Resources

People often ask me "How did you learn how to hack?" The answer: by reading. This page is a collection of the blog posts and other articles that I have accumulated over the years of my journey. Enjoy!

Halo2 is a zero-knowledge (ZK) proof framework based on the PLONK protocol that was originally used for Zcash. Circuits, the flow of operations and verification in a ZK proof, are structured as tables. In these tables, each column holds a sequence of values and each row represents a step in the computation. Constraints, or the limits of the circuit, are defined by querying values in these columns at specific offsets, known as Rotations.

Each column is encoded as a polynomial over a finite field. Querying a column at a certain Rotation corresponds to evaluating the value at a specific point. Constraints among columns are enforced using gates. The prover commits the columns using polynomial commitment schemes like KZG. The verifier will receive these commitments and verify it for correctness via black magic math.

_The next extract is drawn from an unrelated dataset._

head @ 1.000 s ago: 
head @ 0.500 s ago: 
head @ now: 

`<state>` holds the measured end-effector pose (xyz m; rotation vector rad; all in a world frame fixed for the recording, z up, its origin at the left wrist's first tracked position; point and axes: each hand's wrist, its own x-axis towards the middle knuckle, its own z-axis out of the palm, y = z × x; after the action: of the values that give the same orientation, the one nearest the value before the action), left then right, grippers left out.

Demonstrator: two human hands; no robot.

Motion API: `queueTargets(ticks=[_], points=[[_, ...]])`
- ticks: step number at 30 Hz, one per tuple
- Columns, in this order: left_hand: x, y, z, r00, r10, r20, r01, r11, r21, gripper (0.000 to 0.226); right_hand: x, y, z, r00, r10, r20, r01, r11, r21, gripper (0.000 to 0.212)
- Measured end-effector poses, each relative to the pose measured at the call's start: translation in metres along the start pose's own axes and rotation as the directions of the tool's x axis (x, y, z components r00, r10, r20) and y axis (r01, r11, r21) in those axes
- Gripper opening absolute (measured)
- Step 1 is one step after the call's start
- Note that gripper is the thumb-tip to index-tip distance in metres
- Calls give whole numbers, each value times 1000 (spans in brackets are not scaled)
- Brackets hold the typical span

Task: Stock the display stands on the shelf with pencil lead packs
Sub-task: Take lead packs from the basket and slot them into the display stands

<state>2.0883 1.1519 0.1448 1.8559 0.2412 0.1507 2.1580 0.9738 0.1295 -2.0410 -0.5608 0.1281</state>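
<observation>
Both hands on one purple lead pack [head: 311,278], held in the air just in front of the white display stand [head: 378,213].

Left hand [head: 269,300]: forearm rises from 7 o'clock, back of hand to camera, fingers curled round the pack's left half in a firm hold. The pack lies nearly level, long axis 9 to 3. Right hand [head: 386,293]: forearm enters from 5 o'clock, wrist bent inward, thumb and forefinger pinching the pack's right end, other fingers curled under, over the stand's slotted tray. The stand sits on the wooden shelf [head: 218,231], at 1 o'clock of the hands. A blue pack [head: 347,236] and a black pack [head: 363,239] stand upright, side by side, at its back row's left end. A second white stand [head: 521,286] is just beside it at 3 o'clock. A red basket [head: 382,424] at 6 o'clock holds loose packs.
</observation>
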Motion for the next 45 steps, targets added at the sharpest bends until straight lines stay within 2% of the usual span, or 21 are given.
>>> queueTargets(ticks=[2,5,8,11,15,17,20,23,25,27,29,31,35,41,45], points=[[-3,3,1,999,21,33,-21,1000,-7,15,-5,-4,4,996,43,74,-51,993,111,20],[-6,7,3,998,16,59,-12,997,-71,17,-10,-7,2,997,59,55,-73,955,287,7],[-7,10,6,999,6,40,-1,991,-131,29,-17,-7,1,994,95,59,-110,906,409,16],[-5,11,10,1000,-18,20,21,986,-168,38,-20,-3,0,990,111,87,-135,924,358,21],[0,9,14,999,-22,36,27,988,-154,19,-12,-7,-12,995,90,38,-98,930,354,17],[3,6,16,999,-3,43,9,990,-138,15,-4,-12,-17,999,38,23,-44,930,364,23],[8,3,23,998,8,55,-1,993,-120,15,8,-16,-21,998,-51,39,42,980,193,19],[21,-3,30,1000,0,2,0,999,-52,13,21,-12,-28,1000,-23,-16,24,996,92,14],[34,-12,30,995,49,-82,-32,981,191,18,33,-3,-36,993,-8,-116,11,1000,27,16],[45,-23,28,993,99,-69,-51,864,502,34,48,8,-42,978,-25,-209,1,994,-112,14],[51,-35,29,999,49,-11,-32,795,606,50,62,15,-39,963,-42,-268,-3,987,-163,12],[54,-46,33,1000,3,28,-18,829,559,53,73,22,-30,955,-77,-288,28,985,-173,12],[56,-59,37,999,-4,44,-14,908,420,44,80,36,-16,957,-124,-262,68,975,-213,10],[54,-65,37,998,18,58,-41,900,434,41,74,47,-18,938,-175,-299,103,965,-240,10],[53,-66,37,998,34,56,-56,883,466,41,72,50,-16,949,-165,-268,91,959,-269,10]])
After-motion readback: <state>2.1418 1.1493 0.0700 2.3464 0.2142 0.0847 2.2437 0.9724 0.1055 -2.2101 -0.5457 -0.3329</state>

Circuits have multiple columns and gates, resulting in the evaluation of polynomials at multiple commitment openings. To make this efficient, Halo2 uses a multi-point opening technique, allowing for the verifier to batch many queries into a single proof. In practice, they batch the evaluations, compute a linear combination of all values and check a single equation to ensure it's been satisfied.

Alright, enough of the math! What's the vulnerability!? The multi-point opening system encodes the data as Commitment,QueryPoint as the key and to a Value. This key isn't unique enough! It's possible for a "query collision" to occur, where two independent queries have the same key, even if their values are expected to be different. In the context of Halo2, the consequence is horrible: one evaluation can silently overwrite the other. This means that it's possible to forge proofs in many situations.

From what I can gather, this vulnerability appears to be somewhat theoretical as no live protocols could have been exploited. Regardless, the bug was super cool and entertaining to look at, even though I don't fully understand ZK math.